A resistência do riso de Paulo Gustavo e o luto para velar a insensatez e a omissão
Num momento histórico em que a arte faz tremenda falta, podemos sentir todo o impacto do vácuo dessa comunhão entre o amor e o fazer artístico
Rir é superar o medo, a tristeza e a dor, como se o tempo ruim abrisse um portal súbito para o tempo bom. O riso lava a alma, enxuga as lágrimas e restaura a vista para um horizonte que parecia desaparecido. Rir é resistir, como falava Paulo Gustavo. Mas não resistir acuado, imobilizado, sem paixão. A resistência bem-humorada vem carregada de energia vital, e não espera a ameaça ir embora por si só. O que o riso traduz e pode suscitar é o ímpeto da alegria pela vida, que mobiliza o pensamento e o corpo para seguir adiante, construindo por causa e através do sorriso, conquistando espaços compartilhados com amor.
A morte de Paulo Gustavo pela peste de Covid-19 é um choque de realidade, num país em que muitos debocham da pandemia. E não apenas em Brasília, onde a pândega desdenhosa ao coronavírus está sendo contida à custa de centenas de milhares de cadáveres. Vítimas cada vez mais jovens, como o ator de 42 anos. Para resistir à pandemia, precisamos parar de rir dela - principalmente precisam parar de rir, escancarada ou veladamente, os líderes que têm a responsabilidade de informar, orientar e conduzir a população para alternativas seguras de travessia, enquanto a vacina se espalha. O luto no riso serve, agora, para velar o artista popular. Poderia servir para velar junto a insensatez e a omissão da maioria dos governantes de um entristecido país.

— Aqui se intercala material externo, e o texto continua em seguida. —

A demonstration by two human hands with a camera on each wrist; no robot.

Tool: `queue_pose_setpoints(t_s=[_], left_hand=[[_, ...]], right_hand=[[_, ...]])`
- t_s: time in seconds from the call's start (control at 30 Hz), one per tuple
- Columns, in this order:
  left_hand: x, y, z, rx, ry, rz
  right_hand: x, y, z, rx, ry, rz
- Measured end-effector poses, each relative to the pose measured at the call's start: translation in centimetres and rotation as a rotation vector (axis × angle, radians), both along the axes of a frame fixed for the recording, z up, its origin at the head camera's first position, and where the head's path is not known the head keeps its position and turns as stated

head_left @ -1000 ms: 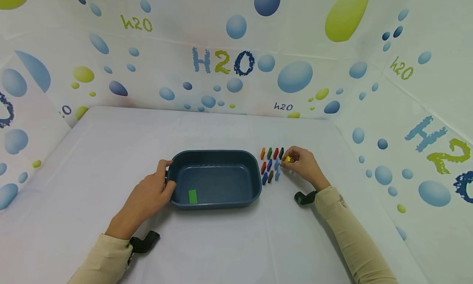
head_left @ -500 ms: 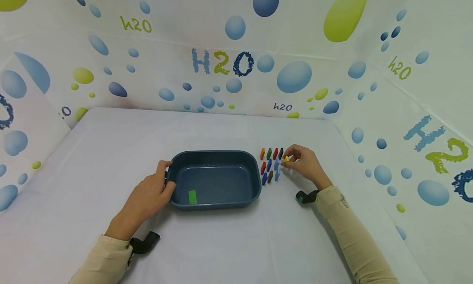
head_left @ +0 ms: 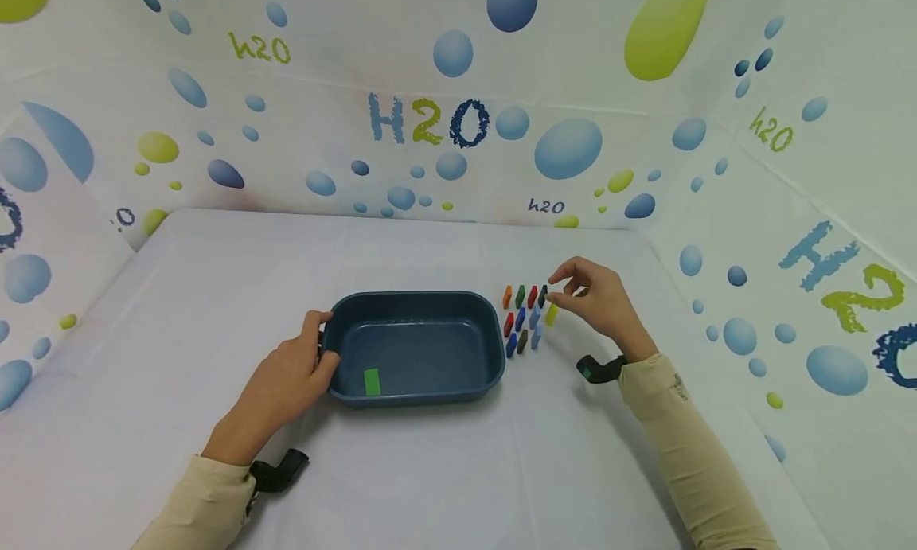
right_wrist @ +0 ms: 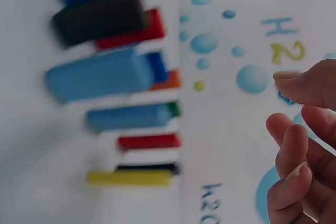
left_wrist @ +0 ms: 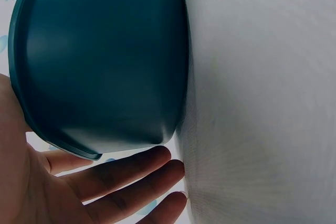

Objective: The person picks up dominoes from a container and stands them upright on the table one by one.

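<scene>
A dark blue rectangular tray (head_left: 419, 387) sits mid-table, a green patch (head_left: 372, 381) on its floor at the near left. My left hand (head_left: 286, 383) holds the tray's left end, thumb and index finger at the rim; in the left wrist view its other fingers extend below the handle lip. Right of the tray, several small domino-like blocks stand on end in rows. A yellow block (head_left: 551, 315) stands upright at their right edge, also visible in the right wrist view. Just above it my right hand (head_left: 598, 299) hovers, thumb and index finger apart, holding nothing.
Close beside the yellow block stand a black block (head_left: 542, 296) and a light blue block (head_left: 535, 317). An orange block (head_left: 507, 297) is at the far left of the group, near the tray's right rim. A patterned sheet (head_left: 301, 120) rises behind the white tabletop (head_left: 430, 478).
My right hand has let go of the yellow block, which now stands upright, and has lifted a little up and away. My left hand and the tray stay put.
</scene>
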State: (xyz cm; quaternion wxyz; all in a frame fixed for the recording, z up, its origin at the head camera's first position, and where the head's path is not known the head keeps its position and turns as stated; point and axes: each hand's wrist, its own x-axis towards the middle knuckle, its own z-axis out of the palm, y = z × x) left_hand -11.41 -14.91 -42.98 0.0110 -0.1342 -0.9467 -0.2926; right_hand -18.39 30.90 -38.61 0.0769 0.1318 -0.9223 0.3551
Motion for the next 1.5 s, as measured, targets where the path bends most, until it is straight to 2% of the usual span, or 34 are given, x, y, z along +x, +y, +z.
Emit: queue_pose_setpoints(t_s=[0.2,0.43,0.6,0.77,1.1,1.5], left_hand=[[0.1,-0.1,0.3,0.001,-0.004,0.000],[0.0,-0.1,0.2,-0.001,-0.002,0.002],[0.0,-0.1,0.0,0.005,0.013,-0.006],[0.1,0.0,-0.1,0.009,0.013,-0.006],[0.0,-0.1,0.0,0.005,0.003,-0.009],[0.0,-0.3,-0.1,0.010,0.025,-0.017]], right_hand=[[0.7,-3.7,2.9,-0.041,0.111,0.133],[0.5,-9.1,4.4,-0.061,0.121,0.327],[0.5,-12.7,4.1,-0.070,0.084,0.447],[0.4,-16.1,3.1,-0.056,0.031,0.543],[0.2,-20.8,1.6,0.085,-0.105,0.620],[-1.1,-23.0,1.0,0.094,-0.179,0.709]])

Espera-se mais dos políticos, representantes do povo como artistas da retórica, do que a sisudez burocrática e a pantomima calculada e sem graça de uma CPI. Enquanto arte do possível, a política deve promover a conexão entre o sofrimento e a esperança. No Brasil, o que mais se vê na política, há décadas, são gargalhadas que fazem do poder uma piada de mau gosto. Ou o poder é exercício de afetividade e empatia, ou se torna autolimitado, e não é nada.
Amar é arte, também disse Paulo Gustavo. Num momento histórico em que a arte faz tremenda falta, podemos sentir todo o impacto do vácuo dessa comunhão entre o amor e o fazer artístico. Porque se amar é arte, arte é uma expressão de amor. Muito além da voz, da palavra, dos tons, dos traços e dos gestos de um artista, arte é partilha. Que saudade dos palcos acesos brilhando com a luz imensa dos olhares da plateia! O vazio cultural na pandemia é uma terra arrasada dentro de nós.
Feito silêncio após salva de palmas por uma vida para a alegria.
Fábio Lucas é jornalista, editor do Livronews.